3. Ein Abschiebungsverbot nach § 60 Abs. 5 AufenthG aufgrund der allgemeinen Sicherheitslage in Afghanistan liegt nach alledem auch nicht vor (s.o.). Auch Abschiebeverbote nach § 60 Abs. 7 Satz 1 AufenthG sind nicht ersichtlich. Insofern wird ergänzend auf die Begründung des angegriffenen Bescheids Bezug genommen.

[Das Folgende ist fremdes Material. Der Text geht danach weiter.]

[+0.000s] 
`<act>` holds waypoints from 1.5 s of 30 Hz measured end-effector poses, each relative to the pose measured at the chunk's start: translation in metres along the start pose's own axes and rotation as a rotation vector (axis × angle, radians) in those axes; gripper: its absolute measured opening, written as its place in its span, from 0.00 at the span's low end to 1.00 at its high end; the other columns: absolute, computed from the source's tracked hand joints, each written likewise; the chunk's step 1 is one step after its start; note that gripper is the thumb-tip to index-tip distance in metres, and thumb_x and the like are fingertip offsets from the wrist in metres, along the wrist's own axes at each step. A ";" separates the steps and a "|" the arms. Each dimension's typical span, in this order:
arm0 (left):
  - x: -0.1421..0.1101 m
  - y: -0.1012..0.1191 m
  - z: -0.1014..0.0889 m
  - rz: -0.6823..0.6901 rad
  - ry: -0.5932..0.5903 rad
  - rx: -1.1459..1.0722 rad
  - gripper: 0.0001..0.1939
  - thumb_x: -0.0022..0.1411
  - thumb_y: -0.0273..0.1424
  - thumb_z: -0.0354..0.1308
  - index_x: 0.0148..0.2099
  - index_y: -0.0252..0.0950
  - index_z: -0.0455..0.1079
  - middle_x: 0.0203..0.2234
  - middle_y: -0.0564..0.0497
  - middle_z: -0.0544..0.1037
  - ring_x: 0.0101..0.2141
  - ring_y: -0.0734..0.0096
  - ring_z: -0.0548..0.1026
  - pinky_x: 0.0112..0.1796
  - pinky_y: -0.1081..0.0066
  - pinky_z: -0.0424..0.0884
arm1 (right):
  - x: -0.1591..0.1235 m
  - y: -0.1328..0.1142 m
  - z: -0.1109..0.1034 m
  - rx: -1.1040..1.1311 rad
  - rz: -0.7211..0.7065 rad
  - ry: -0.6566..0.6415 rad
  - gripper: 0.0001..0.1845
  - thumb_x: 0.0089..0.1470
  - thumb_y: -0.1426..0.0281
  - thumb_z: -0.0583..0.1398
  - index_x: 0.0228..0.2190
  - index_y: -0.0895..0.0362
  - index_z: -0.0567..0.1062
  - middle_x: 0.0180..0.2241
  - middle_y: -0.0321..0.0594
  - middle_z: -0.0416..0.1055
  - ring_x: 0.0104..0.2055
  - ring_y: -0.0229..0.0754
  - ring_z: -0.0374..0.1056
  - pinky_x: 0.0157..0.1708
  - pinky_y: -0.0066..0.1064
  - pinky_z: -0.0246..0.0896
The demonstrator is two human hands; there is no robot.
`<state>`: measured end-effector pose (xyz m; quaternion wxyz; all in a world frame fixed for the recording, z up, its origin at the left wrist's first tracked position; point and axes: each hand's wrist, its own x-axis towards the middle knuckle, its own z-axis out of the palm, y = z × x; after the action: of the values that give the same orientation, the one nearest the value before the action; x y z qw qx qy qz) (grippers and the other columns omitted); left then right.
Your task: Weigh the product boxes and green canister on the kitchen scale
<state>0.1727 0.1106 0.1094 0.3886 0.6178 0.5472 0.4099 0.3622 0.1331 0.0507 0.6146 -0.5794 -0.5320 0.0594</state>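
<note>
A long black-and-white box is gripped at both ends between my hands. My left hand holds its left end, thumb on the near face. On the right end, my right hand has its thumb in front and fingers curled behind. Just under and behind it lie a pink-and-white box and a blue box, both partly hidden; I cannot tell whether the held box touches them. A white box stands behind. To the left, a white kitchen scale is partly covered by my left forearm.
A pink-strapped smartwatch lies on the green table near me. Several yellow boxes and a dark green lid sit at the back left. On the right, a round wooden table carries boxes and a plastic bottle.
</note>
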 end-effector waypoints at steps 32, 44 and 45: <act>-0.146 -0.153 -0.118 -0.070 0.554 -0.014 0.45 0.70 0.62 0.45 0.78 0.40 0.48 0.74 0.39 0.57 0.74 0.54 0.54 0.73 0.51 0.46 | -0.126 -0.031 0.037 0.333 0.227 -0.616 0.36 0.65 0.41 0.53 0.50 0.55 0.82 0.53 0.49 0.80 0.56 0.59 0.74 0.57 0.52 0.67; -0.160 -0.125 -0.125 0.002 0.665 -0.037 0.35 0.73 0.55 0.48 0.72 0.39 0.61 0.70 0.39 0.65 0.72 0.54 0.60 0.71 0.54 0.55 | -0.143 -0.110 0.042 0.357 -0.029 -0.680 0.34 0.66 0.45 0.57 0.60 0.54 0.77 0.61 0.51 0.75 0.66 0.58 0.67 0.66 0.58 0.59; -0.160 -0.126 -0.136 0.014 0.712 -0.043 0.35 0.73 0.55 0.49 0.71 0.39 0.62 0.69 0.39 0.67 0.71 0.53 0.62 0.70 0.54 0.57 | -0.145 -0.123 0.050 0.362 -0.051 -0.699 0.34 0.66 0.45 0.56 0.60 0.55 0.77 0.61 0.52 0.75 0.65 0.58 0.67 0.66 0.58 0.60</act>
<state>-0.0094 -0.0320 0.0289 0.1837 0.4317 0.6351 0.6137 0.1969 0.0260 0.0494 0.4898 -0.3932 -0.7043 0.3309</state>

4. Die Entscheidung des Bundesamts, das gesetzliche Einreise- und Aufenthaltsverbot auf 30 Monate ab dem Tag der Abschiebung zu befristen, weist keine Rechtsfehler auf. Die Länge der Frist liegt im Rahmen des § 11 Abs. 3 Satz 2 AufenthG. Dass insoweit besondere Umstände vorlägen, die eine Verkürzung der Frist als zwingend erscheinen ließen, ist weder dargetan noch sonst ersichtlich.
II.
Die Kostenentscheidung folgt aus § 154 Abs. 1 VwGO. Das Verfahren ist gemäß § 83b AsylG gerichtskostenfrei. Der Ausspruch zur vorläufigen Vollstreckbarkeit beruht auf § 167 Abs. 2 VwGO.